Unser was TSN’s AL Rookie of the Year in 1968, despite hitting just .230 with 66 runs and 30 RBI as Washington’s everyday centerfielder, because he established himself as second only to Paul Blair defensively. He led AL outfielders in assists, double plays, and total chances per game and finished just two back in putouts. In 1969 he improved his average to .286 and led the league with eight triples (setting a ML record for fewest to lead the league). Traded to the Indians for 1972 and then to the Phillies for 1973, he improved his hitting in the NL, showing a bit more power; he had his best season in 1974, batting .264 with career highs of 61 RBI and 72 runs in 454 at-bats. After that season he was traded to the Mets with Mac Scarce and John Stearns for Tug McGraw and two utility outfielders, and he reached a new personal best by batting .294. He slumped the next season and was never again an everyday player.

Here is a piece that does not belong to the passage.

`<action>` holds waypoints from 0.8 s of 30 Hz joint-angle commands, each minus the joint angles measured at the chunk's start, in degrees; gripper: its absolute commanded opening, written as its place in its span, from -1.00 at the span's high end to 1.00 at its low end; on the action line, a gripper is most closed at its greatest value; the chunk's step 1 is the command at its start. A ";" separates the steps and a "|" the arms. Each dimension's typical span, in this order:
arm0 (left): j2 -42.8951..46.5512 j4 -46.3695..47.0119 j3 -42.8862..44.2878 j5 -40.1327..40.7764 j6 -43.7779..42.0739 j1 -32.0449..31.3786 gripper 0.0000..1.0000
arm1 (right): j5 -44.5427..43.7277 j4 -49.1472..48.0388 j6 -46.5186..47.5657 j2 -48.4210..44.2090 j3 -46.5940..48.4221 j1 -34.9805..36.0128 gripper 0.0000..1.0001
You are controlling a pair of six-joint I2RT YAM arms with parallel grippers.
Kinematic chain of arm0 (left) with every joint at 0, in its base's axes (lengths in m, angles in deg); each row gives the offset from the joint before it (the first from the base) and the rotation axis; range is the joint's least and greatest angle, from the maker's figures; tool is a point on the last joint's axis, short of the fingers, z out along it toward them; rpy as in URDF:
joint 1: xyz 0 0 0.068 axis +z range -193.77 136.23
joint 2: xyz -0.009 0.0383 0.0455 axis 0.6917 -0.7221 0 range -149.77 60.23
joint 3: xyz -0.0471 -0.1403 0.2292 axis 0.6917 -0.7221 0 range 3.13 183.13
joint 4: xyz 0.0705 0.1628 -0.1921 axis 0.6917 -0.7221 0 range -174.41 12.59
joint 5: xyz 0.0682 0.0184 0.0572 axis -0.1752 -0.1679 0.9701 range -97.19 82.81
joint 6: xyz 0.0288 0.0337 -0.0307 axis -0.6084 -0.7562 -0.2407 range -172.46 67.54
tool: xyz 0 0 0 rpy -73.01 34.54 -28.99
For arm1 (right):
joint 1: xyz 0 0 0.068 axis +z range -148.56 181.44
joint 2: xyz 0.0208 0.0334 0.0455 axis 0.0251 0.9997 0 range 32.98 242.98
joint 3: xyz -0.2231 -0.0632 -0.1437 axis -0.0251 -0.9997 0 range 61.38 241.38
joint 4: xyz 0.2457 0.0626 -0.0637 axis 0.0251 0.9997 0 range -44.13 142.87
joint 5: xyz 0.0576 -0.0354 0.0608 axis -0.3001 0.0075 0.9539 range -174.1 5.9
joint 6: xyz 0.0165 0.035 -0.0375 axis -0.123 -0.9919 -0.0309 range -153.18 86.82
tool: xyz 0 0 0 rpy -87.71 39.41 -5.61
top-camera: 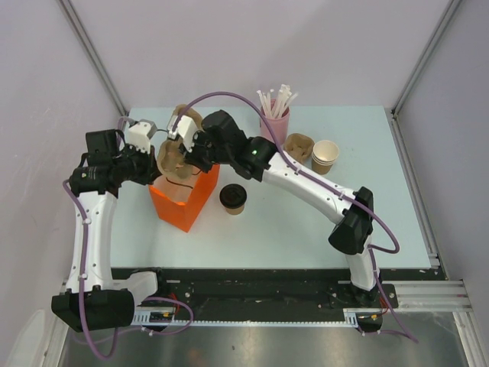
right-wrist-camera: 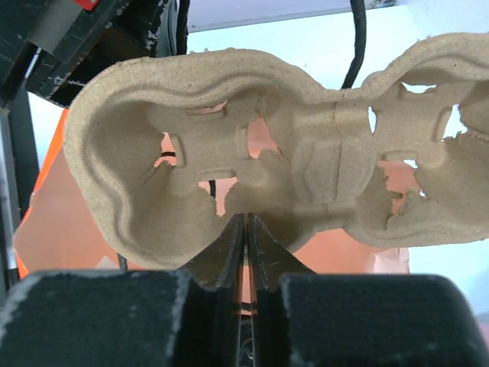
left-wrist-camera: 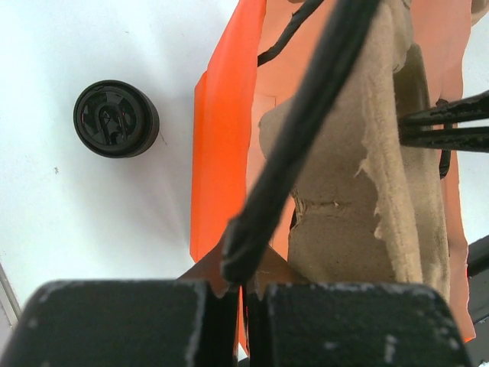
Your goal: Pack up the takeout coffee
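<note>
The right gripper (right-wrist-camera: 244,252) pinched the pulp carrier (right-wrist-camera: 306,176) above the orange bag (top-camera: 183,205), the left gripper (left-wrist-camera: 243,294) seemingly clamping its rim, the takeout coffee (top-camera: 233,197) standing just beside it, so the next move likely called for lowering the carrier level inside.

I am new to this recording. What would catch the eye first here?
The bright orange paper bag standing left of centre on the table draws the eye first, with a brown moulded-pulp cup carrier held at its open mouth, its rim pinched in the right arm's jaws. Just right of the bag stands a small brown paper cup with a round black lid, not yet packed.
</note>
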 commanded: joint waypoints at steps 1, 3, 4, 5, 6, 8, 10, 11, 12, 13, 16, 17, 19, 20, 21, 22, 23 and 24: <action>0.42 0.60 0.63 -1.45 -0.41 -0.39 0.99 | -1.99 -2.14 4.07 -0.65 1.67 0.47 0.74; 0.34 0.60 0.45 -1.54 -0.23 -0.48 0.99 | -3.66 -2.58 4.78 -1.09 0.88 0.64 0.62; 0.07 0.60 0.36 -1.28 -0.23 -0.39 0.99 | -4.10 -2.67 5.04 -1.62 0.09 0.73 0.58; -0.10 0.60 0.36 -1.27 -0.14 -0.39 0.99 | -4.72 -2.84 5.57 -1.88 -0.35 0.91 0.47; -0.11 0.60 0.36 -1.27 -0.14 -0.57 0.99 | -4.63 -3.19 5.92 -2.23 -0.79 1.00 0.40; -0.37 0.60 0.45 -1.36 -0.06 -0.39 0.99 | -4.81 -3.81 6.80 -3.37 -1.93 1.35 0.24; -0.46 0.69 0.62 -1.36 -0.14 -0.48 0.99 | -4.72 -4.69 7.15 -4.25 -2.55 1.44 0.11; -0.46 0.60 0.62 -1.27 -0.14 -0.31 0.99 | -4.81 -4.86 7.33 -4.43 -2.55 1.61 0.06; -0.46 0.60 0.71 -1.10 -0.14 -0.39 0.99 | -4.72 -4.86 7.42 -4.61 -2.46 1.52 0.00; -0.46 0.60 0.80 -1.01 -0.23 -0.39 0.99 | -4.72 -5.04 7.59 -4.87 -2.46 1.61 -0.19; -0.37 0.60 0.71 -1.01 -0.32 -0.39 0.99 | -5.34 -5.92 8.21 -4.70 -2.20 1.44 -0.40; -0.28 0.69 0.71 -1.01 -0.41 -0.39 0.99 | -5.16 -6.01 8.47 -4.52 -1.59 1.44 -0.44; -0.37 0.60 0.62 -0.75 -0.58 -0.39 0.99 | -4.81 -5.83 8.91 -4.00 -0.88 1.35 -0.52; -0.37 0.60 0.62 -0.83 -0.50 -0.39 0.99 | -4.81 -5.83 8.91 -3.39 -0.01 1.35 -0.53; -0.37 0.60 0.62 -0.83 -0.58 -0.48 0.99 | -4.64 -6.09 9.09 -3.21 0.17 1.00 -0.55; -0.37 0.60 0.71 -0.83 -0.58 -0.39 0.99 | -4.55 -6.53 9.18 -2.86 0.61 0.91 -0.56; -0.28 0.60 0.71 -0.75 -0.58 -0.39 0.99 | -4.20 -6.80 9.53 -2.76 0.88 0.65 -0.57; -0.37 0.60 0.71 -0.83 -0.67 -0.39 0.99 | -2.72 -6.88 9.79 -2.59 1.31 0.04 -0.57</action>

He began pinch hitting in 1977 with the Expos, and although he was not successful at first (7-for-58 in 1977-78), he improved on returning to the Phillies in 1979, batting .304 in the pinch and tying a ML record with homers in three straight pinch at-bats (June 30, July 5, 10). He pinch hit .316 in the Phillies’ 1980 World Championship season. In the decisive Game Five of the LCS, he went 2-for-2 after coming in as a pinch hitter and then staying in the game, and he drove in a run and scored two, including the game winner in the tenth inning as the Phillies beat the Astros 8-7 to take the series. In Game Two of the World Series, he hit a pinch double off Royals relief ace Dan Quisenberry in the Phillies’ eighth-inning come-from-behind rally. In Game Five, another pinch double off Quisenberry in the ninth inning tied the game; Unser moved to third on a sacrifice fly and scored the game winner on an infield single.
Del’s father Al caught for the Tigers and Reds during WWII.